The results of the selected biodiversity coefficients analysis are presented in Table 2. Excessive levels of biostimulation (NP3) contribute to a significant decrease in biodiversity (OTU number, Simpson’s index, and phylogenetic diversity). In other experimental variants, no significant differences are noted.
The analysis of the taxonomic structure of bacterial populations shows significant differences between the variants characterized by a low level of nitrogen compounds (NP0 and NP1), and the variants in which the amount of these compounds is at the optimal, and over-optimal, level (NP2 and NP3). In the samples with the levels of nitrogen compounds below the optimal concentration, the domination of the Sphingobacteria (26% for NP0 and 25% for NP1) and Alphaproteobacteria (24% for NP0 and 27% for NP1) is noted. The variants with a lower ratio of carbon to nitrogen show a much higher abundance of the Gammaproteobacteria (39% for NP2 and 41% for NP3) and Betaproteobacteria (24% for NP2 and 28% for NP3). A detailed taxonomic analysis is presented in Figure 4. It should be mentioned that the share of the orders Sphingobacteriales and Xanthomonadales decreases significantly in variants with optimal and excessive levels of nitrogen compounds. The Burkholderiales order shows the opposite trend.
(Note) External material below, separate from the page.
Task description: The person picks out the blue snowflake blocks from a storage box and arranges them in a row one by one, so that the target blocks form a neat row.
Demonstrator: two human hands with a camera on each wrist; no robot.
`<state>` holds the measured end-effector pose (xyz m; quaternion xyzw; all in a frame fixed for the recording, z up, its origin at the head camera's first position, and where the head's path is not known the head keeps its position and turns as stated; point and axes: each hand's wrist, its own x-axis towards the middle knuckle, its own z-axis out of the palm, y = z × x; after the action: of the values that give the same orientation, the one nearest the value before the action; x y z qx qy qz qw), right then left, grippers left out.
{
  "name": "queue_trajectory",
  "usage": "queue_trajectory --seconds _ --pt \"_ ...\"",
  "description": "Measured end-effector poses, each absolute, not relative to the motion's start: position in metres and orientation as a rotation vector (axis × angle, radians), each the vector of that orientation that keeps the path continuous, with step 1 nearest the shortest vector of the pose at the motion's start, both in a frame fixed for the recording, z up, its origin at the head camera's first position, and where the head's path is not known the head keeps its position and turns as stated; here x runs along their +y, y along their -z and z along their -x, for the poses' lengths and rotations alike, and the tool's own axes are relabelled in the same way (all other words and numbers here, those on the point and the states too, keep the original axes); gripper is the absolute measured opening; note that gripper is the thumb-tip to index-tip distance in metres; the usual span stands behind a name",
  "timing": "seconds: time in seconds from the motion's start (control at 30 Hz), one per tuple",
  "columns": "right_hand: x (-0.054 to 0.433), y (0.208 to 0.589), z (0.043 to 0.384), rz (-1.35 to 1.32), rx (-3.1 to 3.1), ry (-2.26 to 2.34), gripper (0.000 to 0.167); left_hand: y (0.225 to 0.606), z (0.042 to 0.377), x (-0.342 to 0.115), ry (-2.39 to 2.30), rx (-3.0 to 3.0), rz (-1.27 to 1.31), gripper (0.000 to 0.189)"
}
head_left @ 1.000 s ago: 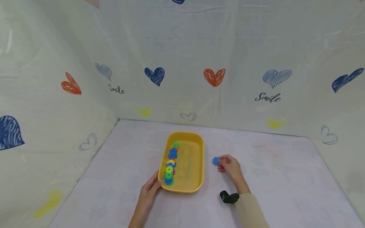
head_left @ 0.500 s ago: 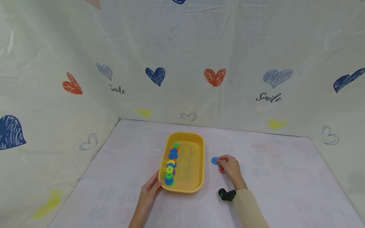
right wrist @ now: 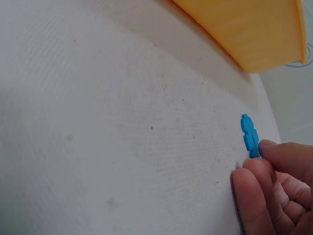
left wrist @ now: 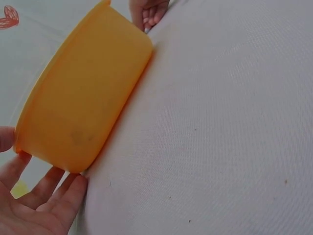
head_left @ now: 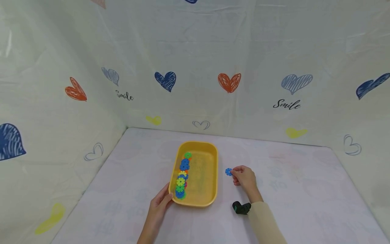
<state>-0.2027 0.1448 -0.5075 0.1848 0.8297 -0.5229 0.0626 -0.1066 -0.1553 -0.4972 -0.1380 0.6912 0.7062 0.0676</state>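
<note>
R hand (head_left: 246,179) pinches blue disc (head_left: 228,171) btwn thumb & fingers, just R of yellow tray (head_left: 202,179) w/ multicolor discs (head_left: 180,182) along its L side; L hand (head_left: 159,200) clamped on tray's near-L corner.

Cream right sleeve (head_left: 265,220), black wrist camera (head_left: 242,208) with green patch (head_left: 235,208), bare left forearm (head_left: 148,224)

Tray (head_left: 201,179) on table (head_left: 304,189); discs (head_left: 180,182) inside, at left; single disc (head_left: 228,171) right of tray; backdrop (head_left: 195,51) behind.
</note>
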Motion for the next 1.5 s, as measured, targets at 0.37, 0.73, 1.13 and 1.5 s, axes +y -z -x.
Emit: queue_trajectory --seconds 0.37,0.73,1.13,1.5 --pt "0.148 0.501 0.198 -0.508 2.418 1.693 0.028 0.498 0.106 -0.154 -2.120 2.083 0.418 0.052" --pt "0.143 0.464 0.201 -0.183 2.537 1.714 0.039 0.497 0.105 -0.156 -2.126 2.078 0.418 0.052" --pt "0.097 0.417 0.206 0.206 2.402 1.600 0.032 0.498 0.109 -0.157 -2.153 2.070 0.386 0.050" --pt "0.053 0.433 0.219 0.414 2.274 1.487 0.030 0.498 0.107 -0.156 -2.144 2.079 0.393 0.050"
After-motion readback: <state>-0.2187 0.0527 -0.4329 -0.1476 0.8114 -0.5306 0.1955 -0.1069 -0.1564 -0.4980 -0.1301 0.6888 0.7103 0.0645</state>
Moreover, excessive biostimulation contributes to a large decrease in the share of the Pseudomonadales and Rhizobiales orders, compared to the trials with optimal, or suboptimal, supplementation.
The linear discriminant analysis effect size (LEfSe) allows for the selection of the most differentially abundant taxa between a deficient nitrogen level and a sufficient nitrogen level in experimental variants. (Figure 5). The taxa particularly responsive to changes in the supply of nitrogen compounds include Gammaproteobacteria and Betaproteobacteria, as well as the orders Xanthomonadales, Burkholderiales, Sphingomonadales, Flavobacteriales, and Sphingobacteriales.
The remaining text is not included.